76.One of the aims of this system of registration, and a consequence of it, is that an application to cancel the entirety of a provider’s registration would not completely fail in circumstances where the criteria in section 23(2) was not met in respect of each place at, from, or in relation to which each service was being provided. For example, the Welsh Ministers might apply to cancel the registration of a provider who provides a care home service at three places. The Court may be satisfied that the criteria in section 23(2) are met in respect of two of those places but not the remaining place. Section 23 provides the Court with the power to vary the registration of the provider by removing two of the places at which the care home service was being provided whilst maintaining the registration of the care home service in respect of the remaining place as opposed to refusing the entirety of the Welsh Ministers application.
77.The improvement notice procedure in sections 16 and 17 do not apply to urgent applications (see section 15(4)).
78.In a case where a person's life or physical or mental health may be at risk or where there is a risk of abuse or neglect occurring the Welsh Ministers may, under this section, urgently vary a condition of registration or impose a new condition. This is an alternative to the cancellation procedure under section 23.
79.Subsection (5) allows Welsh Ministers to further vary or withdraw a condition varied or imposed under this section. For example, information might come to light after the urgent action has been taken (whether as a result of representations made or otherwise).
80.A service provider will have the right to appeal a decision to urgently vary or impose a condition as soon as the decision is made. Upon appealing to the First Tier Tribunal, the Tribunal will have the power to make any interim order it deems appropriate. This may include suspending the effect of the decision made by the Welsh Ministers. This may be appropriate, for example, in a case where the Tribunal does not have capacity to list the matter for an immediate hearing. A decision could be suspended pending the Tribunal having the capacity to have a hearing on the issue.

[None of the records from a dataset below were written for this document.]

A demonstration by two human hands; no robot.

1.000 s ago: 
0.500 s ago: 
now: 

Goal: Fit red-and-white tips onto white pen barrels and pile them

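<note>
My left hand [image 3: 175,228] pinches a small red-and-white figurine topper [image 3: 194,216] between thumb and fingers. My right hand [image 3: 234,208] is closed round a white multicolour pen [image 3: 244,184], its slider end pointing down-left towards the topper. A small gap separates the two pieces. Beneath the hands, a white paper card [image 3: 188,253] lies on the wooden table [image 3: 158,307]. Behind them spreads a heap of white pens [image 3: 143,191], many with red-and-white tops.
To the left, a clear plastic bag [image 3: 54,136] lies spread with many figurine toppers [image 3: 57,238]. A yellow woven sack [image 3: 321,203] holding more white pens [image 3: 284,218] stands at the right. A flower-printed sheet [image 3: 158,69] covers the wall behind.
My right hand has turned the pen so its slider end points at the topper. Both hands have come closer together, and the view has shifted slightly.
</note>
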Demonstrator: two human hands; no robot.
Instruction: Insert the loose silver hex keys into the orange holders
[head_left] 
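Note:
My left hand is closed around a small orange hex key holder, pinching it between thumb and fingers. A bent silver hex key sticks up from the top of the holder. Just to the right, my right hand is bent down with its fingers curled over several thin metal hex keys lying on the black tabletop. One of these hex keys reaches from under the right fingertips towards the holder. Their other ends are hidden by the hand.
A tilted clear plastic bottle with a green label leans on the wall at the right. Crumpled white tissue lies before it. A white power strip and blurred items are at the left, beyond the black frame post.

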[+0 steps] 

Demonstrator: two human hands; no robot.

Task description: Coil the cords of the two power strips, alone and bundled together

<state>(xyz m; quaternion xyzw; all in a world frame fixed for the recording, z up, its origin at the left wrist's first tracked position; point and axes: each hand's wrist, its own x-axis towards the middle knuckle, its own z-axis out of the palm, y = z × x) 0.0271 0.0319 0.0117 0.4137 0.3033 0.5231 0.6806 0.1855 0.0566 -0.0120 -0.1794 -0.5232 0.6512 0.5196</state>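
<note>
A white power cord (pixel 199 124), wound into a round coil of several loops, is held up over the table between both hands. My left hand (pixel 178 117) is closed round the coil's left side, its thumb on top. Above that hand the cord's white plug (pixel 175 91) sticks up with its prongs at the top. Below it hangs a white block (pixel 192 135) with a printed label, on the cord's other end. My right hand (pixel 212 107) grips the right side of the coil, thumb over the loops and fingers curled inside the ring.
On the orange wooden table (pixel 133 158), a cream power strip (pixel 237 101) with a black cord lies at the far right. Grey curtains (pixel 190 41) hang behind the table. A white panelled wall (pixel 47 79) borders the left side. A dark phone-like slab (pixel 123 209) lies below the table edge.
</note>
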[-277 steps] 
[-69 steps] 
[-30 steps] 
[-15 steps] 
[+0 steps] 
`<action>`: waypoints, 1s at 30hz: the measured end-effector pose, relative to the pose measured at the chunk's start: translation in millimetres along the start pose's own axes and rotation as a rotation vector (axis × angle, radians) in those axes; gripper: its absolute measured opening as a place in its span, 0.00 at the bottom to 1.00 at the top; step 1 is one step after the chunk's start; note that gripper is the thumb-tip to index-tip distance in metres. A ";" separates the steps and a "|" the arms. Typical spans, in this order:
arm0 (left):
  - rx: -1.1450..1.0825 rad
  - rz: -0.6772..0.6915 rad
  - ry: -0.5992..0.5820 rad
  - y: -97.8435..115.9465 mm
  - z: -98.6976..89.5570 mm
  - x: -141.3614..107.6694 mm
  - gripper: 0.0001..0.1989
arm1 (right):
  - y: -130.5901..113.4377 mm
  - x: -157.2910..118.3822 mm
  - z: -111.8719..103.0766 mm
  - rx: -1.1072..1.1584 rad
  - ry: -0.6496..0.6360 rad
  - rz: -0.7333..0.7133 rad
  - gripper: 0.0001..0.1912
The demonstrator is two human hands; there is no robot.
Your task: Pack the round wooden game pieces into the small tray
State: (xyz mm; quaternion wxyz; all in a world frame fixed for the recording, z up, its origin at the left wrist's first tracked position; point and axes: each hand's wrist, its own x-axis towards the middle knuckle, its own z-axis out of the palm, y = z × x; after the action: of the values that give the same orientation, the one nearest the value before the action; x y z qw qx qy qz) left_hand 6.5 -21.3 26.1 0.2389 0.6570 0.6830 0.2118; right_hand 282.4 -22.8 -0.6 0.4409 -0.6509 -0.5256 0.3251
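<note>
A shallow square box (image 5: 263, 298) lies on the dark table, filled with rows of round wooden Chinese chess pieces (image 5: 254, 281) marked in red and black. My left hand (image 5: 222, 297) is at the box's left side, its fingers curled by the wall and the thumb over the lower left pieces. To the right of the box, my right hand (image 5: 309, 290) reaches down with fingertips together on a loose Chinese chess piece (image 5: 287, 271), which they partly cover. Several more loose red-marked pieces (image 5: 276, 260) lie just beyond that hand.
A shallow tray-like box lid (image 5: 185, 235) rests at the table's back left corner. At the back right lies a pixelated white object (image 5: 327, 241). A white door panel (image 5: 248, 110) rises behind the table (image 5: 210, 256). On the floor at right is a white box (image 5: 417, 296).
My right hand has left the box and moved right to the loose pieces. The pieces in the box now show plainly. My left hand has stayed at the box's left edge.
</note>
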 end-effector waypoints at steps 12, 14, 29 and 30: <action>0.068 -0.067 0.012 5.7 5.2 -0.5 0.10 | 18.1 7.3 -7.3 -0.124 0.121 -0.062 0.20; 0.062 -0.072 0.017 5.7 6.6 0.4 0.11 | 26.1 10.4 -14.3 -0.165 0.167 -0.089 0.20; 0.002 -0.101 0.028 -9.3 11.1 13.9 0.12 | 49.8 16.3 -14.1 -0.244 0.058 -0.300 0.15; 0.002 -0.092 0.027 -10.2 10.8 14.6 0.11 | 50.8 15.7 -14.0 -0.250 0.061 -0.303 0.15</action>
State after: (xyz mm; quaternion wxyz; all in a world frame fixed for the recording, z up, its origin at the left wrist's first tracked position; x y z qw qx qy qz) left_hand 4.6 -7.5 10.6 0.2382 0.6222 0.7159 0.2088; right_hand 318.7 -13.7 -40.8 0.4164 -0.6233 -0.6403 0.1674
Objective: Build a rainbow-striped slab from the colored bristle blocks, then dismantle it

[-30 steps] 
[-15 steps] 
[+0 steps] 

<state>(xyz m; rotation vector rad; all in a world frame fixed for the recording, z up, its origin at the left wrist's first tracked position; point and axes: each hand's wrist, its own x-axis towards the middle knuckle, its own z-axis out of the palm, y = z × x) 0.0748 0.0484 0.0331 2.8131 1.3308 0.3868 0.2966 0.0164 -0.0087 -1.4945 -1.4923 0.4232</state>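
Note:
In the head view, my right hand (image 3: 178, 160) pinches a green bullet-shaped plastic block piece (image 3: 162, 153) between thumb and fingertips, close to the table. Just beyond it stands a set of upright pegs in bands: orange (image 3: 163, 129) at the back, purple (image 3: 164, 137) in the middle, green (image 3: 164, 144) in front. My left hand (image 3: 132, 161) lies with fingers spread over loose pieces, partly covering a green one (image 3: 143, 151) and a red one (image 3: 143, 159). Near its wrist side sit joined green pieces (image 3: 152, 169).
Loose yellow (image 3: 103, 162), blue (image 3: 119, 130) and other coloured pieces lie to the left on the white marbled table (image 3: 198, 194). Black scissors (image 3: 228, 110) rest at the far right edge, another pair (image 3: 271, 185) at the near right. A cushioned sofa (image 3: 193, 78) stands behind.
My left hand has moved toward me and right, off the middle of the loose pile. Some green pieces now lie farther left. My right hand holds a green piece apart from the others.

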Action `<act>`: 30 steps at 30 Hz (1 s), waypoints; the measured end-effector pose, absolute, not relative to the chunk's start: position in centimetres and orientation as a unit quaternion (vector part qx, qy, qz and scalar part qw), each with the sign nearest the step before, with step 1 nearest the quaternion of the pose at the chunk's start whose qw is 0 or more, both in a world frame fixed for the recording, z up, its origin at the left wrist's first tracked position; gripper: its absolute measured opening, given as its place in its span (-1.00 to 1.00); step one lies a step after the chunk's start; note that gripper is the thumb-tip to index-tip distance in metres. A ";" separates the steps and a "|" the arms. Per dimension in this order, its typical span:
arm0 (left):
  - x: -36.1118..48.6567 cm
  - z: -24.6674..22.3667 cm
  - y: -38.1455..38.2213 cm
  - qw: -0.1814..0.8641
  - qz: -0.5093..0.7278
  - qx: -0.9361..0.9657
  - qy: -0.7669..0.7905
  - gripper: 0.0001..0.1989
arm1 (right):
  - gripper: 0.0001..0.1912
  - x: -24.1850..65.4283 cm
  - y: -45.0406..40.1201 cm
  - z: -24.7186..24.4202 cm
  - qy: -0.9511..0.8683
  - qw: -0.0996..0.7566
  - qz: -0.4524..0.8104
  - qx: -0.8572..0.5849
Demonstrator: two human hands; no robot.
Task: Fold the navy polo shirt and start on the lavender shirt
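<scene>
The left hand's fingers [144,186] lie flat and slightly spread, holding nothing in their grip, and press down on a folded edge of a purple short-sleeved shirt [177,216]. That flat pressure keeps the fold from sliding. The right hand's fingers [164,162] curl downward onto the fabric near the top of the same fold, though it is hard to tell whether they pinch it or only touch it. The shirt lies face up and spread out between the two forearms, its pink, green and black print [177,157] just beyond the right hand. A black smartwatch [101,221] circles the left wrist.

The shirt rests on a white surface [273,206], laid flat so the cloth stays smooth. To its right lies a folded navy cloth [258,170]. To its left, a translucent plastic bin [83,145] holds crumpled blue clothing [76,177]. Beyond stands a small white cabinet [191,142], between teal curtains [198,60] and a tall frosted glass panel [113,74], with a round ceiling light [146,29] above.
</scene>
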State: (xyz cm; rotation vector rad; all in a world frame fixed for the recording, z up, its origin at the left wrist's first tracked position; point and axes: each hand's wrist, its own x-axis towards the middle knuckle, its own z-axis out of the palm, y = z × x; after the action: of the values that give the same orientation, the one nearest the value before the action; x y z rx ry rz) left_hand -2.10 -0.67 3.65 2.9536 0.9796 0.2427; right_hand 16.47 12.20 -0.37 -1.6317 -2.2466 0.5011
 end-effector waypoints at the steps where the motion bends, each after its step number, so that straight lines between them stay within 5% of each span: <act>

81.Section 26 provides service providers with rights of appeal in relation to decisions made by the Welsh Ministers to cancel or vary a registration whether or not that decision is made in urgent circumstances (a responsible individual may also appeal against a decision to cancel the individual’s designation (see section 22(5) and (6)). The powers of the First Tier Tribunal are wide. The Tribunal is provided with the power to confirm a decision of the Welsh Ministers, direct that the decision will not have effect or will cease to have effect if it has already. The Tribunal may also make interim orders or substitute its own decision. In substituting its own decision the Tribunal only has the power to do something that the Welsh Ministers could do.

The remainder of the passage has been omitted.